Streaming revenue reaches $176 billion in milestone year

Online video services strengthened their dominance in 2025, with research firm Omdia reporting that global streaming subscriptions climbed sharply while pay-TV subscriptions continued to decline.

According to Omdia’s latest TV and video market data, global online video subscriptions reached 2.24 billion by the end of 2025.

That represented a year-on-year increase of 17.6 per cent from the 1.9 billion subscriptions recorded in 2024.

However, the company expects growth to moderate in 2026 as the market enters a more mature phase.

At the same time, global pay-TV subscriptions continued their gradual decline, falling 1.8 per cent year-on-year to 1.03 billion.

The balance of the global television and video market continued shifting towards streaming services.

Online video accounted for 68.4 per cent of the combined 3.3 billion subscriptions worldwide, underlining the sector’s growing dominance.

In terms of revenue, online video surpassed pay-TV for the first time in 2025. Online video revenue rose 13.5 per cent to $176 billion. Meanwhile, pay-TV revenue fell 4 per cent to $170 billion.

Both figures include subscription and transactional income but exclude advertising revenue.

Omdia said its global data highlighted a range of different trends across the individual markets it tracks.

Nevertheless, one common theme was the growing popularity of lower-cost, advertising-supported subscription tiers, which have helped attract new customers to online video platforms.

“The 17.6 per cent increase in subscriptions in 2025 was the largest annual rise since 2021,” said Adam Thomas, Practice Leader for the Media, Entertainment and Advertising team.

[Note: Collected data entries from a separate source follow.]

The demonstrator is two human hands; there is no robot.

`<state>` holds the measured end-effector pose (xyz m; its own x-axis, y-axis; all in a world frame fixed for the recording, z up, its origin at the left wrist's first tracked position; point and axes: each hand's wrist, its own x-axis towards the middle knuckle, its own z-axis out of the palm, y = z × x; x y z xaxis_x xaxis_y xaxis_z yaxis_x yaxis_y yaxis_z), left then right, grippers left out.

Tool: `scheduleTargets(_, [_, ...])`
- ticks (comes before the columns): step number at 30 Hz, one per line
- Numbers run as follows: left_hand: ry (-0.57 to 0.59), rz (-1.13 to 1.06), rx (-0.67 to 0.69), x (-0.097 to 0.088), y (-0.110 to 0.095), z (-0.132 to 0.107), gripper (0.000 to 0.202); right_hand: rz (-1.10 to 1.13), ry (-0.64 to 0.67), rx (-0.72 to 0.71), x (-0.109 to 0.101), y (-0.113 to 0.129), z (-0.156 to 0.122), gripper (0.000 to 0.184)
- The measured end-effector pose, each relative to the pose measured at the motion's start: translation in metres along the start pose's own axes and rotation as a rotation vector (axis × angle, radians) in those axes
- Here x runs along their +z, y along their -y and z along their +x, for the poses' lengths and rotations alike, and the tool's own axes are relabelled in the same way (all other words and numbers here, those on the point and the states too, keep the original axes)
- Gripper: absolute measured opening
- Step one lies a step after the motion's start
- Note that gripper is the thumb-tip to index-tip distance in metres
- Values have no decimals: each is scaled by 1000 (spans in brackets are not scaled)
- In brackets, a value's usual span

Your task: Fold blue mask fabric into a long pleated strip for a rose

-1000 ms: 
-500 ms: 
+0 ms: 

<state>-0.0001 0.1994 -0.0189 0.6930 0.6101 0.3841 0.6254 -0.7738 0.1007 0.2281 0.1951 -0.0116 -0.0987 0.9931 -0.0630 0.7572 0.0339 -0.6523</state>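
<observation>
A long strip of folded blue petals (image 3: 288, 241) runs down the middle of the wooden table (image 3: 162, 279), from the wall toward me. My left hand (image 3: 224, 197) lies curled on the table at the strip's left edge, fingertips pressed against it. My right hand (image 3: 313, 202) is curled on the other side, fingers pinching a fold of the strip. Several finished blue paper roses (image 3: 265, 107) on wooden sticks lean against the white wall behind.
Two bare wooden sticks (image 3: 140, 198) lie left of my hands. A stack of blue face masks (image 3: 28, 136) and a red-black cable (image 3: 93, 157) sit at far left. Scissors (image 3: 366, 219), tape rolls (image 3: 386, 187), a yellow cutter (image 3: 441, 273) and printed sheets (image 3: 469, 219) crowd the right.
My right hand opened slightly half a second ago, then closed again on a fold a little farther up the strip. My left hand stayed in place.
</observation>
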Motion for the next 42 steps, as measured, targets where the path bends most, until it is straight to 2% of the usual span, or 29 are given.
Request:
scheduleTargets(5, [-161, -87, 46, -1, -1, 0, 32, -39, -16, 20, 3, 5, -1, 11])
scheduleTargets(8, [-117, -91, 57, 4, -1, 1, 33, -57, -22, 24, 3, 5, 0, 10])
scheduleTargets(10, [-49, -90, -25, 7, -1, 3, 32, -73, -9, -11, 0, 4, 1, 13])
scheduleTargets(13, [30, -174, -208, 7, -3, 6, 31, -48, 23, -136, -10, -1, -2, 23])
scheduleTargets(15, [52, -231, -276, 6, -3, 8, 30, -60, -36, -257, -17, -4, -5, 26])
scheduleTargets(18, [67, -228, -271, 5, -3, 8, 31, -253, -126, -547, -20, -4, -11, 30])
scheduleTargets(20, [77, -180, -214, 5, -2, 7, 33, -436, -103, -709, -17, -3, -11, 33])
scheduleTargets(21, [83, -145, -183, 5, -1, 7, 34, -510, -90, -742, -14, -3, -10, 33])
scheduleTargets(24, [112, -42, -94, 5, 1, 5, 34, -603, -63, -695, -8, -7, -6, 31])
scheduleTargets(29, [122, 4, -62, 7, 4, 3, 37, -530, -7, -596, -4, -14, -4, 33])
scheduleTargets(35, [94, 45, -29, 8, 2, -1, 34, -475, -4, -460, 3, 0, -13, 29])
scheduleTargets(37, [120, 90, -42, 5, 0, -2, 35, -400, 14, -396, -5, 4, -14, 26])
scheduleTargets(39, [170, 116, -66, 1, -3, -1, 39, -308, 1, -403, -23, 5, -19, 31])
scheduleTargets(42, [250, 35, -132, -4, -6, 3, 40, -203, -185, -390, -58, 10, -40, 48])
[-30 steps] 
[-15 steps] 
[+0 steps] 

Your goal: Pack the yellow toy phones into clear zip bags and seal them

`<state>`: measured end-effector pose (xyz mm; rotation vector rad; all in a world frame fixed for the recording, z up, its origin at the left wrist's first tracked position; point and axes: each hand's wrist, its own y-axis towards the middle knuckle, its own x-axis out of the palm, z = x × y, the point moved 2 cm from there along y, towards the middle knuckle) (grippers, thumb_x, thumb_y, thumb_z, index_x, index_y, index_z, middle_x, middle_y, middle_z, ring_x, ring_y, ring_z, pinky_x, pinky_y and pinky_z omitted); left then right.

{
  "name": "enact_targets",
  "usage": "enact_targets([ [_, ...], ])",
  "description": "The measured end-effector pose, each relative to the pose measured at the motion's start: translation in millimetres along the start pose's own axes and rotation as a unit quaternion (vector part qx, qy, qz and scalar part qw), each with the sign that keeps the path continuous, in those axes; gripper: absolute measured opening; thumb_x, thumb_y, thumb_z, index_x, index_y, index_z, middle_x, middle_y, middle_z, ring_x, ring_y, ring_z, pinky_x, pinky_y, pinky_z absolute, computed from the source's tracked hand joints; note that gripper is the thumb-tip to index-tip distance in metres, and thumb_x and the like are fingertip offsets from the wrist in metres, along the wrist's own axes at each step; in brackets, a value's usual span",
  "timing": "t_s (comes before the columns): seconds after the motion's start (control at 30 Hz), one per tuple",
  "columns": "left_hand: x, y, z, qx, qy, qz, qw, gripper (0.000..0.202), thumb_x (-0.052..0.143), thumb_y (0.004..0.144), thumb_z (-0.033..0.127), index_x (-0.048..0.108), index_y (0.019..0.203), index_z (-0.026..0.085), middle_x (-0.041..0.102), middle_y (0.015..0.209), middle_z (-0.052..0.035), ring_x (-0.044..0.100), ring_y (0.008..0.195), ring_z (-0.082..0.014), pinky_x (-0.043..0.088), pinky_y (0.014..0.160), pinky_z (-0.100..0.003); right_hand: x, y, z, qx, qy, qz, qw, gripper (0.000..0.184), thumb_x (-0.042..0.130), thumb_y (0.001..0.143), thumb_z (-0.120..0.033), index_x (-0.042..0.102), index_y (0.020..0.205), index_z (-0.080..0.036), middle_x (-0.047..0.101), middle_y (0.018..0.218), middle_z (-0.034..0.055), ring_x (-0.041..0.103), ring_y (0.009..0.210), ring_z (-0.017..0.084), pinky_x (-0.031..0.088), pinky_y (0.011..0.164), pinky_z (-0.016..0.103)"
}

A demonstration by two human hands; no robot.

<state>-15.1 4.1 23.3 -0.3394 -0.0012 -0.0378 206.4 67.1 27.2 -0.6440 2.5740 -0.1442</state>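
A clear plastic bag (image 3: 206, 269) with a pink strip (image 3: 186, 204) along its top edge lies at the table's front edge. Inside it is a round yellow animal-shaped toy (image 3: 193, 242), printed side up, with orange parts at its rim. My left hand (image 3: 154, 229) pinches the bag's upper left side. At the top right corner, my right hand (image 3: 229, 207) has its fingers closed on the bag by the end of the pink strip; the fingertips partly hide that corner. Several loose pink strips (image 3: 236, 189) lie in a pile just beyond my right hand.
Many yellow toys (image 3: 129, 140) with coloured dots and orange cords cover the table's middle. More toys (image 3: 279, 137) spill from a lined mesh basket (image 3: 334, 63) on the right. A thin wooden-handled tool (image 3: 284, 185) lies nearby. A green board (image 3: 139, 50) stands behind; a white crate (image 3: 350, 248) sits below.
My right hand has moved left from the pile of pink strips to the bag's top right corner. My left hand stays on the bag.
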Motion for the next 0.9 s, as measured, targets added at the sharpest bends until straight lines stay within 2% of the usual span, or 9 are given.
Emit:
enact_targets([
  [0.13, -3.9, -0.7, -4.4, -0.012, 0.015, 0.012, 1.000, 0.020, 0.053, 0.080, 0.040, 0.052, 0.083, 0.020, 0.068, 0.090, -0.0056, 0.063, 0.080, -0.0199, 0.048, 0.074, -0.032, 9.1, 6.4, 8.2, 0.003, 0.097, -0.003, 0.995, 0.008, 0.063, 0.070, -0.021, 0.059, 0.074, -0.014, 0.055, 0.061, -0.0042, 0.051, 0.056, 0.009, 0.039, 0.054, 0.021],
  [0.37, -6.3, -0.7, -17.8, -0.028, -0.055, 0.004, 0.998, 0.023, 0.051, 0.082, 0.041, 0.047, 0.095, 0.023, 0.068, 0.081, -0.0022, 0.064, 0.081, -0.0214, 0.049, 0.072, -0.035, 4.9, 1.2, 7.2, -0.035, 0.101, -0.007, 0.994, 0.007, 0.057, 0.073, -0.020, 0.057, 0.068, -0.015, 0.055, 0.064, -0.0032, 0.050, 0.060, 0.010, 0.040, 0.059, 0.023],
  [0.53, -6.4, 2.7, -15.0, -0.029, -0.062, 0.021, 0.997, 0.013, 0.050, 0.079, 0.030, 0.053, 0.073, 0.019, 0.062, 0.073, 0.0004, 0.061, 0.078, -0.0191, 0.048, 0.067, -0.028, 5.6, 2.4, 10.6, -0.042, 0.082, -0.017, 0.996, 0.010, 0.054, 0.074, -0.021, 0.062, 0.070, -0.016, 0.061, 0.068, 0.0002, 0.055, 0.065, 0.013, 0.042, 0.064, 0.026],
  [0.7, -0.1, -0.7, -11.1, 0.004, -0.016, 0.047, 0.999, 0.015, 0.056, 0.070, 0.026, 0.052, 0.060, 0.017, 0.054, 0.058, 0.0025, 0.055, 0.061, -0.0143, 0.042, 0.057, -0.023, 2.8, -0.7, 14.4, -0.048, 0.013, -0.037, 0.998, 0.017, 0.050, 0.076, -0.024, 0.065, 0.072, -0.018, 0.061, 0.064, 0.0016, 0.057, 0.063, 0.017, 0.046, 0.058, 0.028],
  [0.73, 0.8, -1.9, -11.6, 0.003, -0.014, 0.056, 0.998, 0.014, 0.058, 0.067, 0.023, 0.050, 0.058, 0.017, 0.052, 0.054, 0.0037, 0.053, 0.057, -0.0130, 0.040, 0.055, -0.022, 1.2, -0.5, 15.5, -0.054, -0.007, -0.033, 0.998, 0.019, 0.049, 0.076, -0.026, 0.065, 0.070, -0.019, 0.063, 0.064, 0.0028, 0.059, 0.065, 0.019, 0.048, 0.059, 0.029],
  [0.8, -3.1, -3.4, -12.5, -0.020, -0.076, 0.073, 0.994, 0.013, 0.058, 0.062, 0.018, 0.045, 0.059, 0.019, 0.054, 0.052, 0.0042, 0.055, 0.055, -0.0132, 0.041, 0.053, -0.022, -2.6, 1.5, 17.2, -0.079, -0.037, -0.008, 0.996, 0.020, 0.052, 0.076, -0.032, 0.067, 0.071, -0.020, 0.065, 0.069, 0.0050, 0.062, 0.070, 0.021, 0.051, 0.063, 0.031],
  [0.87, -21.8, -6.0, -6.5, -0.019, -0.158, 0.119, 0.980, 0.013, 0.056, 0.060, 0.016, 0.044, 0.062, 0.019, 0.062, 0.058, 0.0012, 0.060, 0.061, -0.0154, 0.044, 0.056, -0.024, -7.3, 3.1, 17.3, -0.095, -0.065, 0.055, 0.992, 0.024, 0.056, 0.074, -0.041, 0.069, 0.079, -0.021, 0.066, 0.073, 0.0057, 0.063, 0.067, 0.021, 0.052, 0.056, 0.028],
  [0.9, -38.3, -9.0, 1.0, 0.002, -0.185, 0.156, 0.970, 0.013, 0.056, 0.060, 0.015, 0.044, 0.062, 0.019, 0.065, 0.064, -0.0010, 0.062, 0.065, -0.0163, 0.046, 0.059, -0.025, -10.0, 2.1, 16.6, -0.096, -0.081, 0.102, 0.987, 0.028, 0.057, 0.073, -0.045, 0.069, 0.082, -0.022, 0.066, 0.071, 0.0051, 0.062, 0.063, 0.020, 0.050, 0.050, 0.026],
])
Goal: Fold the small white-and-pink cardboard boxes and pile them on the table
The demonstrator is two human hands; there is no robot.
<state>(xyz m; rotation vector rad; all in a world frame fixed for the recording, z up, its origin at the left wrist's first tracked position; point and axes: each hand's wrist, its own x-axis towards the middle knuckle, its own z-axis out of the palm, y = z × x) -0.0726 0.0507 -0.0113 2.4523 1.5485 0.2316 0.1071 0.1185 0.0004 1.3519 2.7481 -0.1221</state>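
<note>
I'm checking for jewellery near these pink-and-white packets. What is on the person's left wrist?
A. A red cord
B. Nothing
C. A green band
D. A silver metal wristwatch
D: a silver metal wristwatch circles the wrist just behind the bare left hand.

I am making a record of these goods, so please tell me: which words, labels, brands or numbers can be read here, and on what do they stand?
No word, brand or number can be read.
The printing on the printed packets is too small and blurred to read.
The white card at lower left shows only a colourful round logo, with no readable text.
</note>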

“That growth was driven, in particular, by subsidised ad-tier subscriptions offered by telecoms companies and pay-TV operators,” he added.

“The popularity of these lower-cost offers is a key factor behind the fact that subscription numbers grew by 17.6 per cent, while revenue increased by a more moderate 13.5 per cent,” Thomas stated.

Omdia also identified a broader trend across the industry, with streaming platforms increasingly shifting their priorities from expanding subscriber numbers to maximising revenue from existing customers.

This has often involved raising prices for premium subscription packages that do not include advertising.

The company expects this trend to remain prominent in the coming years.

Although discounted advertising-supported packages attracted substantial numbers of price-sensitive consumers in 2025, Omdia believes this will prove to be a short-term development.

With several major online video markets approaching saturation, the company expects a stronger focus on price increases and profit generation to lead to slower subscriber growth.

For the full year of 2026, Omdia forecasts online video subscription growth of 5.6 per cent.

“It’s clear that the availability of attractively priced ad-tier options created a temporary uplift in SVOD subscriber numbers in 2025,” said Tony Gunnarsson, Senior Principal Analyst for TV and Online Video.

“However, this has not changed our longer-term forecast, which remains for low single-digit annual growth rates for the foreseeable future,” he added.